Yellow Birthday Cake

  • Author: Sally
  • Prep Time: 30 minutes
  • Cook Time: 28 minutes
  • Total Time: 4 hours
  • Yield: serves 12
  • Category: Dessert
  • Method: Baking
  • Cuisine: American


For yellow cake success, follow this recipe closely and don’t make any ingredient substitutions. Review my video tutorial above and recipe notes below before beginning.


  • 2 and 1/4 cups (266g) cake flour (spoon & leveled)*
  • 2 teaspoons baking powder
  • 1/4 teaspoon baking soda
  • 1/2 teaspoon salt
  • 1 cup (2 sticks; 230g) unsalted butter, softened to room temperature*
  • 1 and 3/4 cups (350g) granulated sugar
  • 4 large egg yolks, room temperature
  • 2 teaspoons pure vanilla extract
  • 1 cup (240ml) buttermilk, at room temperature*
  • 2 large egg whites, room temperature
  • 1/8 teaspoon cream of tartar*

Chocolate Buttercream

  • 1.25 cups (2.5 sticks or 290g) unsalted butter, softened to room temperature
  • 3 and 1/2 cups (420g) confectioners’ sugar
  • 3/4 cup (65g) unsweetened cocoa powder (natural or dutch process)
  • 35 Tablespoons (45-75ml) heavy cream (or half-and-half or milk), at room temperature
  • 1/4 teaspoon salt
  • 1 teaspoon pure vanilla extract
  • optional for decoration: sprinkles


  1. Preheat oven to 350°F (177°C).

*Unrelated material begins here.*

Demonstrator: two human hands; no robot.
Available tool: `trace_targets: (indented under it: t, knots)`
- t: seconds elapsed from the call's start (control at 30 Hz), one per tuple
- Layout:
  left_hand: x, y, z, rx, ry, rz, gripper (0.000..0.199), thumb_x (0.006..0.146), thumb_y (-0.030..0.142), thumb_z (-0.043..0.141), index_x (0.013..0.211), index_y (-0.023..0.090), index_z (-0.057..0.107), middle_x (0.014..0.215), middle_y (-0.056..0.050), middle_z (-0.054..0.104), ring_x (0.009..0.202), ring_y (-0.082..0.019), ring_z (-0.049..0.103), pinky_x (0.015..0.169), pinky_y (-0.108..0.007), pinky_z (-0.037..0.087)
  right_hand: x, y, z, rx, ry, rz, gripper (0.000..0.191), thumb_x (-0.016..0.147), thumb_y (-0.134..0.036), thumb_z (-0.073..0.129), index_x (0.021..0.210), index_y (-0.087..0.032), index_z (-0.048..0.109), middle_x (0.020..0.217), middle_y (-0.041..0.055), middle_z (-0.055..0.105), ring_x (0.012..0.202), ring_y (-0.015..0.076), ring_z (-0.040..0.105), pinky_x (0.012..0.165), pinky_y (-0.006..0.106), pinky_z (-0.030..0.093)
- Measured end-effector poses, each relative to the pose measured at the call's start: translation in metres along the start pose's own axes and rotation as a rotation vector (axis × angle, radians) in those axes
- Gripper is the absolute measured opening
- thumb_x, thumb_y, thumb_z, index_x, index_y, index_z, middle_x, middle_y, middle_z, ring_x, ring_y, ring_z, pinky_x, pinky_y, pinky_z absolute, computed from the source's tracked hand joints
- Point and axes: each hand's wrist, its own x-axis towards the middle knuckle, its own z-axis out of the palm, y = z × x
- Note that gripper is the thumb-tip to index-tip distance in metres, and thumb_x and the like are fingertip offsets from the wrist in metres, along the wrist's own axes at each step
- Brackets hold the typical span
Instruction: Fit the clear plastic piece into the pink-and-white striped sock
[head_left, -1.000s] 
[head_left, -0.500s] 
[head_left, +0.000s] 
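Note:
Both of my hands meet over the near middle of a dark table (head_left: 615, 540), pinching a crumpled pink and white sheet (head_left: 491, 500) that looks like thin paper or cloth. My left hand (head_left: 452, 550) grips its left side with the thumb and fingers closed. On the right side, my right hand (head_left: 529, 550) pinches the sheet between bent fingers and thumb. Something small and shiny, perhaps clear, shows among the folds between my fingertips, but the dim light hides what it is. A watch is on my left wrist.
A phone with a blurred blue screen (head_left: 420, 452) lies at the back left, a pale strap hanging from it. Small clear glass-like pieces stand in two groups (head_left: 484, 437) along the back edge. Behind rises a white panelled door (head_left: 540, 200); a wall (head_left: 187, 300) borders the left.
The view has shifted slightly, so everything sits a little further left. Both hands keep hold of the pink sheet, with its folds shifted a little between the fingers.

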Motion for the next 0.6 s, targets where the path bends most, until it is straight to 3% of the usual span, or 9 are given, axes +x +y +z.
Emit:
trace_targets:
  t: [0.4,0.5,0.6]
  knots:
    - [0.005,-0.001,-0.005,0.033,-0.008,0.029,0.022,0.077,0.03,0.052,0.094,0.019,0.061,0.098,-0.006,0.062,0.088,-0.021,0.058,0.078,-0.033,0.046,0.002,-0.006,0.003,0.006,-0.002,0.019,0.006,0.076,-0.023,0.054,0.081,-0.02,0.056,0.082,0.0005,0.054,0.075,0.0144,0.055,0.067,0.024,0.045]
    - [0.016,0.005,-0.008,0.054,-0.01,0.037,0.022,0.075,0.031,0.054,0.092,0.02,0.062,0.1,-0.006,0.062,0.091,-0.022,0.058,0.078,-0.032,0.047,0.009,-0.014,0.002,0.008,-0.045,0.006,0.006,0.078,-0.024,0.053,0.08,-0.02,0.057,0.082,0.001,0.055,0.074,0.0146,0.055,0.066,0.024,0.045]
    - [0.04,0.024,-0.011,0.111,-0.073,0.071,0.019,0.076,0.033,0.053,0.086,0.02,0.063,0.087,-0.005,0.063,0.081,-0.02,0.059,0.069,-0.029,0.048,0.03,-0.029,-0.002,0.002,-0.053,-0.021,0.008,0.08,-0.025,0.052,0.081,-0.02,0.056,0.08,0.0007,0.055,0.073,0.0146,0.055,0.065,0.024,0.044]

Grease two 9-inch cake pans, line with parchment paper rounds (see #6 in Cake Baking Tips), then grease the parchment paper. Parchment paper helps the cakes seamlessly release from the pans. I recommend using nonstick spray for greasing.
  2. Start the cake batter with the dry ingredients: Whisk the cake flour, baking powder, baking soda, and salt together in a large bowl. Set aside.
  3. Using a handheld or stand mixer fitted with a paddle attachment, beat the butter and sugar together on high speed for 3 full minutes. The creamed butter and sugar will be extra creamy. Scrape down the sides and up the bottom of the bowl with a rubber spatula as needed. Turn the mixer down to medium-high speed and beat in the 4 egg yolks one at a time, letting each egg yolk fully mix into the batter before adding the next. Beat in the vanilla extract until combined.
  4. Add about 1/3 of the dry ingredients and 1/2 of the buttermilk and beat on low speed until combined. Add 1/3 more of the dry ingredients and the rest of the buttermilk and beat on low speed until combined. Add the rest of the dry ingredients and beat on low speed until combined. The batter is very thick. You may need to whisk it all by hand to make sure there are no lumps at the bottom of the bowl.
  5. Whip the egg whites: Using a handheld or stand mixer fitted with a whisk attachment, beat the egg whites and cream of tartar together on high speed until fluffy peaks form, about 3 minutes. See photo and video above for a visual. Slowly and gently fold the egg whites into the thick cake batter. Avoid over-mixing as you don’t want to deflate the egg whites.
  6. Pour/spoon batter evenly into cake pans.
  7. Bake: Bake for around 27-31 minutes or until the cakes are baked through. After about 18 minutes, tent the cakes with aluminum foil to prevent the tops and sides from over-browning. To test the cakes for doneness, insert a toothpick into the center of the cake. If it comes out clean, it’s done. The cakes may look a little spongey on top as a result of the whipped egg whites. (That’s normal!)
  8. Allow cakes to cool completely in the pans set on a wire rack. The cakes must be completely cool before frosting and assembling.
  9. Make the buttercream: With a handheld or stand mixer fitted with a paddle attachment, beat the butter on medium speed until creamy, about 2 minutes. Add confectioners’ sugar, cocoa powder, 3 Tablespoons heavy cream, salt, and vanilla extract. Beat on low speed for 30 seconds, then increase to high speed and beat for 1 full minute. Do not over-whip. Add 1/4 cup more confectioners’ sugar or cocoa powder if frosting is too thin or 1-2 more Tablespoons of cream if frosting is too thick. (I usually add 1 more.) Taste. Add another pinch of salt if desired.
  10. Assemble and frost: If cooled cakes are domed on top, use a large serrated knife to slice a thin layer off the tops to create a flat surface. This is called “leveling” the cakes. Discard or crumble over finished cake (or on ice cream!). Place 1 cake layer on your cake stand or serving plate. Evenly cover the top with frosting. Top with 2nd layer. (If desired, if the edges seem extra crumbly, apply a crumb coat which is a thin layer of frosting all over the cake. You can see I did this in the video tutorial above. Refrigerate the crumb coated cake for 15 minutes before adding the rest of the frosting.) Spread remaining frosting all over the top and sides. I always use an icing spatula and/or a bench scraper for the frosting. Garnish with sprinkles, if desired.
  11. For extra neat slices, refrigerate cake for 30-60 minutes before slicing. This helps the cake hold its shape when cutting.
  12. Cover leftover cake tightly and store at room temperature for up to 1 day or in the refrigerator for up to 5 days.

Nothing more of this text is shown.